These directions are specific to the portfolios that are being shared. I likely will build a “public” version and link to it if someone else wants to leverage it.
The Google Sheets application is easily installed on your ipad or iphone. From there you should just click on it and select your portfolio.
Alternatively, you could open it up on the web by going into Google and signing in and then bringing up the “sheets” application from Google Docs.
When you open the spreadsheet, there is a disclaimer that the financial data is updated 20 minutes late. You can click on the “x” on the bottom to make this disclaimer go away.
Every time you open the application it will attempt to go out to the web and update all of the stock prices. The prices are in several places (including the “text” under the current price on sold items) so it may take a little bit of time on portfolios with lots of stocks.
The tab that tells the story and history of all the stocks, the cash, investment to date, dividends, and sales is the “summary” tab. This is the tab to look at if you want to see and study the entire picture.
Note that for any application, if you open it up on your phone or your ipad, you can resize the screen and it automatically zooms in or out. This is a great feature and recommended. If you look at it on your PC or Mac you need to zoom in or out by using the zoom function or + / – depending on how your machine is set up. Or you can just use your mouse or arrow tab to get around.
Day to day, I recommend looking at the “analytics” tab. There are multiple tabs in the sheet and it may or may not open up to that tab first. You can just click on the tab at the bottom for that one to come up.

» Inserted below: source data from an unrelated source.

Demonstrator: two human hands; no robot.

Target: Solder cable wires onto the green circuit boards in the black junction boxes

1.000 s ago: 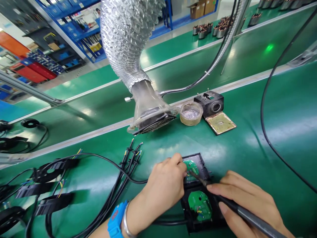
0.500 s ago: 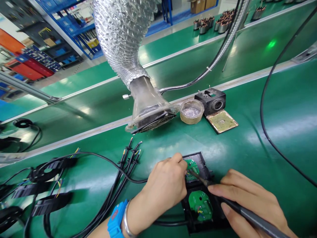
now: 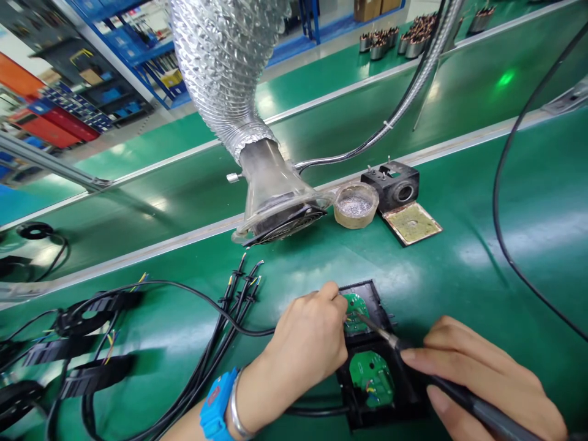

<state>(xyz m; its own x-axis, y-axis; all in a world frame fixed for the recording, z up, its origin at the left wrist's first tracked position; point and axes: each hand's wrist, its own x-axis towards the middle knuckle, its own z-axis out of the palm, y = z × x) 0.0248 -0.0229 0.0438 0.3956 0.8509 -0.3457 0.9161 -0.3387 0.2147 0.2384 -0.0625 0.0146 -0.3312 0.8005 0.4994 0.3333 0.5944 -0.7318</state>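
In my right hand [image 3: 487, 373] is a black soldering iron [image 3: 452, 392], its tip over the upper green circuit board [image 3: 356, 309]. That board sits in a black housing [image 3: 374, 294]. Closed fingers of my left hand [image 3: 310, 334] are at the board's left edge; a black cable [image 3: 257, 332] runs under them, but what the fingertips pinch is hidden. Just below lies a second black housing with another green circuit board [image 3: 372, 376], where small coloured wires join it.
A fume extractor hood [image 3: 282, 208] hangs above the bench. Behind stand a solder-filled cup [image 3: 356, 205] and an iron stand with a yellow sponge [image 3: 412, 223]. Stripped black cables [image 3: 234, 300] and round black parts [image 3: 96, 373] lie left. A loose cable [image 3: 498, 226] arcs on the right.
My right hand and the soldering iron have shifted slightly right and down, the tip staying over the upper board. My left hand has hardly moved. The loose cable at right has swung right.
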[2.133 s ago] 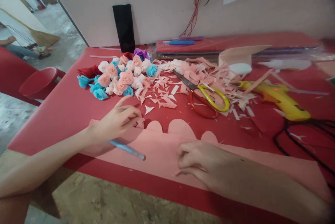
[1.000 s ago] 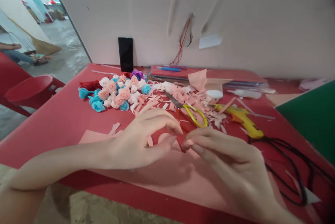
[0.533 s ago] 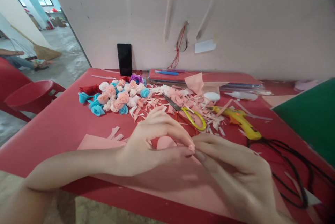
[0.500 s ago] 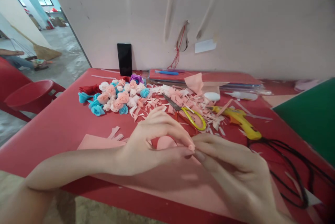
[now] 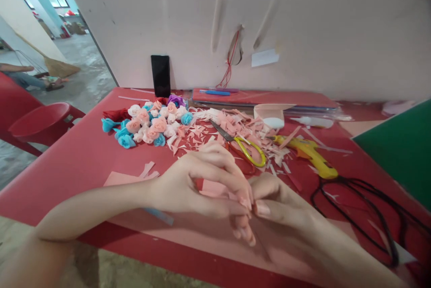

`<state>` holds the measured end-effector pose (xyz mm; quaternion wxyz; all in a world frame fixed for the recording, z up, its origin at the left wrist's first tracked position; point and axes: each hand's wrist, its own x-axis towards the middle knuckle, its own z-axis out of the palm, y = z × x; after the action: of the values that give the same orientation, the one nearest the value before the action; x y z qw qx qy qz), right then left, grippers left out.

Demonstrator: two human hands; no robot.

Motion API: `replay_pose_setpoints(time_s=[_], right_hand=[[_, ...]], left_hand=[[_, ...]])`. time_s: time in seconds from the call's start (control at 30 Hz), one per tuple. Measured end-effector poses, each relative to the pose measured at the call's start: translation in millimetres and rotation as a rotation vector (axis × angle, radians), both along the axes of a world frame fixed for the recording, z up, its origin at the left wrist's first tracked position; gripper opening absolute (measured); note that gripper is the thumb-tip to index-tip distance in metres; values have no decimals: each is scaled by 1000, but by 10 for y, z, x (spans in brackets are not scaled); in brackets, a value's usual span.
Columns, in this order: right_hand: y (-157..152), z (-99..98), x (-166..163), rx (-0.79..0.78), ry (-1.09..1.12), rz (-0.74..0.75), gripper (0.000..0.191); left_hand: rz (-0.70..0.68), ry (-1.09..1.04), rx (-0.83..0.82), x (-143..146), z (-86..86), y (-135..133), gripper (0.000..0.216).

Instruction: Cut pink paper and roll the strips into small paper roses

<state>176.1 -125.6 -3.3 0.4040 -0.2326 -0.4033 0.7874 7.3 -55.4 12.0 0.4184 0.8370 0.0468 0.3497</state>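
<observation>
My left hand (image 5: 208, 180) is bent over the table, its thumb and fingertips pinched together. Against them press the closed thumb and fingers of my right hand (image 5: 286, 209). Between the fingertips there is a small pinkish bit, mostly hidden, that looks like crepe paper. Under both hands lies a large pink paper sheet (image 5: 205, 241), with a bluish translucent strip (image 5: 161, 216) beside my left wrist. Just beyond the hands are scissors (image 5: 249, 150) with yellow and red handles, on a heap of pink paper scraps (image 5: 232, 122).
Pink, white and blue paper roses (image 5: 151, 124) are clustered at the back left. A phone (image 5: 160, 76) leans on the wall. On the right are a yellow glue gun (image 5: 314, 158), its black cable (image 5: 373, 202) and a green board (image 5: 400, 158). A red chair (image 5: 37, 122) stands left.
My right hand has turned and curled in closer, its fingers now passing below my left fingertips. A pink paper piece behind the scraps is gone from view. The bluish strip now shows.
</observation>
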Motion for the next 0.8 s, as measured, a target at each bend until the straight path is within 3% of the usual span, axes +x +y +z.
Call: replay_pose_setpoints(time_s=[0.13,0.3,0.47,0.63,0.8], right_hand=[[44,-50,-50,-27,32,55,10],[60,-41,-27,97,-97,31,7],[1,73,-38,512,-530,-304,16],[-71,-16,-21,1031,-835,-605,27],[-54,-52,-2,1183,-953,-748,25]], left_hand=[[-80,-43,4,13,-16,29,14],[-99,-61,38,4,-37,59,10],[-44,-13,207,-45,10,106,10],[4,-25,230,-60,57,106,10],[49,-67,129,-28,41,73,9]])
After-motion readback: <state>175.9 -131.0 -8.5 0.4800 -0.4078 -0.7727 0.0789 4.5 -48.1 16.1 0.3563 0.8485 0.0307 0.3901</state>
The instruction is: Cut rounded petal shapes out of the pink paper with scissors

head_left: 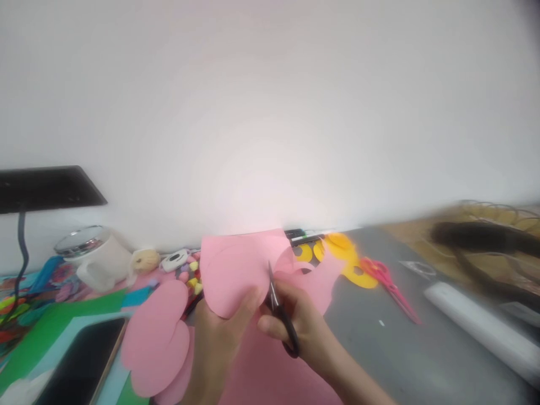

The analytics tab has all of your stocks. You can see how the portfolio has changed that day. Increases are automatically in green and decreases are in red. The increases and decreases are in percentage term and in dollar terms (your net gain or loss for the day). At the bottom of the analytics column you can see the total change across all of your stocks for the day.
In the box below the green / red section of your stocks on the analytics tab, there are 3 other benchmarks. The first one is the S&P 500 index. The second benchmark is for the non US stocks (unhedged, so it contains both stock price performance and the impact of currency changes). The third benchmark is the US dollar vs a basket of foreign currencies, which shows the direction of whether the US dollar is going up or down. Generally, if the US dollar goes up, there is a decrease in the value of your foreign stocks.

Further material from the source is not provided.